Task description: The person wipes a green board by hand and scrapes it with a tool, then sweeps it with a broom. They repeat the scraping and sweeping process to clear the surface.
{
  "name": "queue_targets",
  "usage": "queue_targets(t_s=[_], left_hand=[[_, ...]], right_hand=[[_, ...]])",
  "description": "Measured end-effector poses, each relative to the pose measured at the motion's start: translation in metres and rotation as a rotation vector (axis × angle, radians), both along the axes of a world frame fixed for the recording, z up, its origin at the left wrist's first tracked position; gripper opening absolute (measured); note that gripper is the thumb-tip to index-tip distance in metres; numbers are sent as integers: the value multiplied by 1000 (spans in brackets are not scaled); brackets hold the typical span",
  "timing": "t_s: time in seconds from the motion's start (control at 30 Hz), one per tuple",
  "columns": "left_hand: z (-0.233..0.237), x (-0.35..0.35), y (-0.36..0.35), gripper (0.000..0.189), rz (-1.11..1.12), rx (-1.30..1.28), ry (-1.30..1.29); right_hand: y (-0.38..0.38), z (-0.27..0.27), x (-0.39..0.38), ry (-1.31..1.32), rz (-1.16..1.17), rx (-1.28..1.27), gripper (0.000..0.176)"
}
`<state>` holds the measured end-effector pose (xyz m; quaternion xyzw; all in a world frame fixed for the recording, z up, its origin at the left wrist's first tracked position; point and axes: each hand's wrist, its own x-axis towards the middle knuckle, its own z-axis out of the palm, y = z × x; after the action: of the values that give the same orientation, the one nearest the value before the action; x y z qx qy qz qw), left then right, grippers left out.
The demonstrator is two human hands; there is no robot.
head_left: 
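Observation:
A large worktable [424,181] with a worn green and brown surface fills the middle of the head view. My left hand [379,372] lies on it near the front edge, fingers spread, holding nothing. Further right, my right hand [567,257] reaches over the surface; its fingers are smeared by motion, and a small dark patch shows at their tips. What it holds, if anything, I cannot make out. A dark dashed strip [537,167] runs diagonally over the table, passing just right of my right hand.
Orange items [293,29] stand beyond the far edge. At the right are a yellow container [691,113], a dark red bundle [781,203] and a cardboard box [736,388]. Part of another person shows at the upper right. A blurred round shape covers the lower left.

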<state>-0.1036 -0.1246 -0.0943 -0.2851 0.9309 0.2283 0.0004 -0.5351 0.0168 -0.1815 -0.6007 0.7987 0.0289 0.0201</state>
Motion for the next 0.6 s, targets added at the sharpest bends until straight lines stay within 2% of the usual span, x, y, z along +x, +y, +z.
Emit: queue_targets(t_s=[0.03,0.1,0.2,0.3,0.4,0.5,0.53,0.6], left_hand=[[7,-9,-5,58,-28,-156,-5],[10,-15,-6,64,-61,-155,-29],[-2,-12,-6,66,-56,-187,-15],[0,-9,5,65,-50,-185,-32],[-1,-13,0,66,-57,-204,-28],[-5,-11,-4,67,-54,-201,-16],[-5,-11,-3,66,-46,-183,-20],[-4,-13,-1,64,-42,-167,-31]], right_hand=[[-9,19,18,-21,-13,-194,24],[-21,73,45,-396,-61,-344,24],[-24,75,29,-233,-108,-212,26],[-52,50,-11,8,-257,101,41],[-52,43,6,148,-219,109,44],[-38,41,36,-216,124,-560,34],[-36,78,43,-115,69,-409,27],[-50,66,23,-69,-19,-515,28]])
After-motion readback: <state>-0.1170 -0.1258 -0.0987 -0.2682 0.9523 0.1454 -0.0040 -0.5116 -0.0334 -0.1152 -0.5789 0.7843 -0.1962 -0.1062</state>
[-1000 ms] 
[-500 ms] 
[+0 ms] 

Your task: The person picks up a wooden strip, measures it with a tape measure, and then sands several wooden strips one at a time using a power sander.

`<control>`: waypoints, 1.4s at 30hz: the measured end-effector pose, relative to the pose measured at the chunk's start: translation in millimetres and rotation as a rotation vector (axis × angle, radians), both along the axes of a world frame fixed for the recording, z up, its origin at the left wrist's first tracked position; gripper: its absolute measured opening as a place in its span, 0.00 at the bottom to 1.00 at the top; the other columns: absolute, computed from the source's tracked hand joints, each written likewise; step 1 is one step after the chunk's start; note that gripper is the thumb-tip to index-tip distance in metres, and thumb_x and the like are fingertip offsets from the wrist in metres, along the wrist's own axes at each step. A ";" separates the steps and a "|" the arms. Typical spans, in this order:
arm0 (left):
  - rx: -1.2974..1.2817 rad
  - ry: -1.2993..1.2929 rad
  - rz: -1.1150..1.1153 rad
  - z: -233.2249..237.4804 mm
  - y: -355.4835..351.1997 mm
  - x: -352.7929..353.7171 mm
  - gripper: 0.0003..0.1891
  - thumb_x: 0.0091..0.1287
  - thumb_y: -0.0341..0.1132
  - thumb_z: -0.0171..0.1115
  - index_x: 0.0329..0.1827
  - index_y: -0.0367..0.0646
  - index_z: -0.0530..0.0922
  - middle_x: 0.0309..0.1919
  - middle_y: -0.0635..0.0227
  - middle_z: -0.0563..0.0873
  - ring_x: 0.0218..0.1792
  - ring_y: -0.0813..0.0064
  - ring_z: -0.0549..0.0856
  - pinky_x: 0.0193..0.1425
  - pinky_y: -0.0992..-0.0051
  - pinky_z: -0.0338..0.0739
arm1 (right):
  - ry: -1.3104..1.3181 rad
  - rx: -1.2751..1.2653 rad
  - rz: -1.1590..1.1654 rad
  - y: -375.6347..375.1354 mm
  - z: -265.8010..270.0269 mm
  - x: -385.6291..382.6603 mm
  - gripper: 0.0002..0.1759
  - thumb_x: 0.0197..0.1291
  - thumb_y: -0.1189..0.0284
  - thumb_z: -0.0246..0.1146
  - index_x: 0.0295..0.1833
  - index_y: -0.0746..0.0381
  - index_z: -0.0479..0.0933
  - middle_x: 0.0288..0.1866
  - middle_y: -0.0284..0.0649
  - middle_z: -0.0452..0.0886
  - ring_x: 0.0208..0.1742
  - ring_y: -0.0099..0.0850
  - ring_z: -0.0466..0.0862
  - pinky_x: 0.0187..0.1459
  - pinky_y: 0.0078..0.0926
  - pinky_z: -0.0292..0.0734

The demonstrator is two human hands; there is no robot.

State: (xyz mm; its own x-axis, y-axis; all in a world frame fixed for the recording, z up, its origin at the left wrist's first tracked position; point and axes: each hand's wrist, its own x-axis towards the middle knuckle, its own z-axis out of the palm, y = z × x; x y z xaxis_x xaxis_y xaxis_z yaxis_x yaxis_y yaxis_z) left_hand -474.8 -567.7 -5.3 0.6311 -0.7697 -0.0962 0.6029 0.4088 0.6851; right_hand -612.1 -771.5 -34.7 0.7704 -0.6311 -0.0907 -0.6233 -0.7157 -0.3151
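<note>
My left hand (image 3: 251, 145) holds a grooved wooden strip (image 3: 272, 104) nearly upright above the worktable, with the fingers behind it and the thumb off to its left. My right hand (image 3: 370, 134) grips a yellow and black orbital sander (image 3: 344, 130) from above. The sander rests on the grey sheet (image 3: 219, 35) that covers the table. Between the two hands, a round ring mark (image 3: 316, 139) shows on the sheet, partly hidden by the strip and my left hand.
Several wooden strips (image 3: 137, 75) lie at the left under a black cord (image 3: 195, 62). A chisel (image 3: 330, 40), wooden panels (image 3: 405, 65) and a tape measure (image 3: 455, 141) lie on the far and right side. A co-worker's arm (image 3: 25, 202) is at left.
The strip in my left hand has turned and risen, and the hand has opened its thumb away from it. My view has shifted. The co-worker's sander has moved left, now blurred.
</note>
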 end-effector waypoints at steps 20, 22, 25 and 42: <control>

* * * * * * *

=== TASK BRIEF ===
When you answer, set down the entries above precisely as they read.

=== RESULT OF THE EXERCISE ===
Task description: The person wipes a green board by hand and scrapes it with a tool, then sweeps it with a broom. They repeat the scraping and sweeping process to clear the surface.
{
  "name": "queue_targets",
  "usage": "queue_targets(t_s=[_], left_hand=[[_, ...]], right_hand=[[_, ...]])",
  "description": "Measured end-effector poses, each relative to the pose measured at the motion's start: translation in metres and rotation as a rotation vector (axis × angle, radians), both along the axes of a world frame fixed for the recording, z up, its origin at the left wrist's first tracked position; gripper opening absolute (measured); note that gripper is the thumb-tip to index-tip distance in metres; numbers are sent as integers: the value multiplied by 1000 (spans in brackets are not scaled); brackets hold the typical span",
  "timing": "t_s: time in seconds from the motion's start (control at 30 Hz), one per tuple",
  "columns": "left_hand: z (-0.233..0.237), x (-0.35..0.35), y (-0.36..0.35), gripper (0.000..0.189), rz (-1.11..1.12), rx (-1.30..1.28), ry (-1.30..1.29); right_hand: y (-0.38..0.38), z (-0.27..0.27), x (-0.39..0.38), ry (-1.31..1.32), rz (-1.16..1.17), rx (-1.28..1.27), gripper (0.000..0.176)"
}
`<state>` holds the measured end-effector pose (xyz m; quaternion xyzw; all in a world frame fixed for the recording, z up, its origin at the left wrist's first tracked position; point and axes: each hand's wrist, its own x-axis towards the middle knuckle, its own z-axis out of the palm, y = z × x; after the action: of the values that give the same orientation, the one nearest the value before the action; x y z qx qy qz qw), left then right, grippers left out.
The demonstrator is two human hands; there is no robot.
head_left: 
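Observation:
A large worktable [424,181] with a worn green and brown surface fills the middle of the head view. My left hand [379,372] lies on it near the front edge, fingers spread, holding nothing. Further right, my right hand [567,257] reaches over the surface; its fingers are smeared by motion, and a small dark patch shows at their tips. What it holds, if anything, I cannot make out. A dark dashed strip [537,167] runs diagonally over the table, passing just right of my right hand.
Orange items [293,29] stand beyond the far edge. At the right are a yellow container [691,113], a dark red bundle [781,203] and a cardboard box [736,388]. Part of another person shows at the upper right. A blurred round shape covers the lower left.
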
<state>-0.1036 -0.1246 -0.0943 -0.2851 0.9309 0.2283 0.0004 -0.5351 0.0168 -0.1815 -0.6007 0.7987 0.0289 0.0201</state>
Motion for the next 0.6 s, targets added at the sharpest bends until straight lines stay within 2% of the usual span, x, y, z along +x, +y, +z.
Emit: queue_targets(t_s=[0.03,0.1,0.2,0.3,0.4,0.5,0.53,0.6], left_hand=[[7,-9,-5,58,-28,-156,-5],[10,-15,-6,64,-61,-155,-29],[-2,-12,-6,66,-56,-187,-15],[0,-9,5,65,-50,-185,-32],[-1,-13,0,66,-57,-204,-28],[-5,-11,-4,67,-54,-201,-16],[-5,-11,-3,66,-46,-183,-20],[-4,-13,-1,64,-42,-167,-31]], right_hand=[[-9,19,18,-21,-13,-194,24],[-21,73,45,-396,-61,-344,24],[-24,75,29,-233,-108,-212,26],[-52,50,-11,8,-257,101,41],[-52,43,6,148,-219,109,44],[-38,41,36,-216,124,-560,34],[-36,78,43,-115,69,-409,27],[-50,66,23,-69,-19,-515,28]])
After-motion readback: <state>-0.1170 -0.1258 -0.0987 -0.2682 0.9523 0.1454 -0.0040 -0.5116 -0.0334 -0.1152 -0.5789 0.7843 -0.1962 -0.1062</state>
[-1000 ms] 
[-500 ms] 
[+0 ms] 

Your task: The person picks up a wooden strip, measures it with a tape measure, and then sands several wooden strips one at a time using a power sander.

`<control>`: waypoints, 1.4s at 30hz: the measured end-effector pose, relative to the pose measured at the chunk's start: translation in millimetres and rotation as a rotation vector (axis × angle, radians), both along the axes of a world frame fixed for the recording, z up, its origin at the left wrist's first tracked position; gripper: its absolute measured opening as a place in its span, 0.00 at the bottom to 1.00 at the top; the other columns: absolute, computed from the source's tracked hand joints, each written likewise; step 1 is one step after the chunk's start; note that gripper is the thumb-tip to index-tip distance in metres, and thumb_x and the like are fingertip offsets from the wrist in metres, along the wrist's own axes at each step. A ";" separates the steps and a "|" the arms. Typical spans, in this order:
arm0 (left):
  - rx: -1.2974..1.2817 rad
  - ry: -1.2993..1.2929 rad
  - rz: -1.1150..1.1153 rad
  - z: -233.2249..237.4804 mm
  - y: -355.4835..351.1997 mm
  - x: -352.7929..353.7171 mm
  - gripper: 0.0003..0.1891
  - thumb_x: 0.0091..0.1287
  - thumb_y: -0.0341..0.1132
  - thumb_z: -0.0171..0.1115
  - index_x: 0.0329..0.1827
  - index_y: -0.0367..0.0646
  - index_z: -0.0530..0.0922
  - middle_x: 0.0309..0.1919
  - middle_y: -0.0635..0.0227
  - middle_z: -0.0563..0.0873
  - ring_x: 0.0218..0.1792
  - ring_y: -0.0813..0.0064
  - ring_z: -0.0549..0.0856
  - pinky_x: 0.0193..0.1425
  - pinky_y: -0.0992..-0.0051
  - pinky_z: -0.0338..0.0739
arm1 (right):
  - ry: -1.3104..1.3181 rad
  - rx: -1.2751..1.2653 rad
  - rz: -1.1590..1.1654 rad
  - y: -375.6347..375.1354 mm
  - z: -265.8010..270.0269 mm
  - x: -385.6291..382.6603 mm
  - gripper: 0.0002..0.1759
  - thumb_x: 0.0197..0.1291
  - thumb_y: -0.1189..0.0284
  - thumb_z: -0.0246..0.1146
  - index_x: 0.0295..0.1833
  - index_y: -0.0746..0.0381
  - index_z: -0.0479..0.0933
  - middle_x: 0.0288..0.1866
  - middle_y: -0.0284..0.0649
  - middle_z: -0.0452..0.0886
  - ring_x: 0.0208..0.1742
  - ring_y: -0.0099..0.0850
  - ring_z: -0.0466..0.0862
  - pinky_x: 0.0187..0.1459
  - pinky_y: 0.0078..0.0926
  - pinky_z: -0.0292..0.0734

The demonstrator is two human hands; there is no robot.

State: (xyz mm; its own x-axis, y-axis; all in a world frame fixed for the recording, z up, its origin at the left wrist's first tracked position; point and axes: each hand's wrist, its own x-axis towards the middle knuckle, its own z-axis out of the palm, y = z × x; x y z xaxis_x xaxis_y xaxis_z yaxis_x yaxis_y yaxis_z) left_hand -474.8 -567.7 -5.3 0.6311 -0.7697 -0.0962 0.6029 0.4088 0.6851; right_hand -612.1 -771.5 -34.7 0.7704 -0.6311 -0.0907 -0.6233 -0.7157 -0.3151
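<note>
My left hand (image 3: 251, 145) holds a grooved wooden strip (image 3: 272, 104) nearly upright above the worktable, with the fingers behind it and the thumb off to its left. My right hand (image 3: 370, 134) grips a yellow and black orbital sander (image 3: 344, 130) from above. The sander rests on the grey sheet (image 3: 219, 35) that covers the table. Between the two hands, a round ring mark (image 3: 316, 139) shows on the sheet, partly hidden by the strip and my left hand.
Several wooden strips (image 3: 137, 75) lie at the left under a black cord (image 3: 195, 62). A chisel (image 3: 330, 40), wooden panels (image 3: 405, 65) and a tape measure (image 3: 455, 141) lie on the far and right side. A co-worker's arm (image 3: 25, 202) is at left.
The strip in my left hand has turned and risen, and the hand has opened its thumb away from it. My view has shifted. The co-worker's sander has moved left, now blurred.
</note>
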 end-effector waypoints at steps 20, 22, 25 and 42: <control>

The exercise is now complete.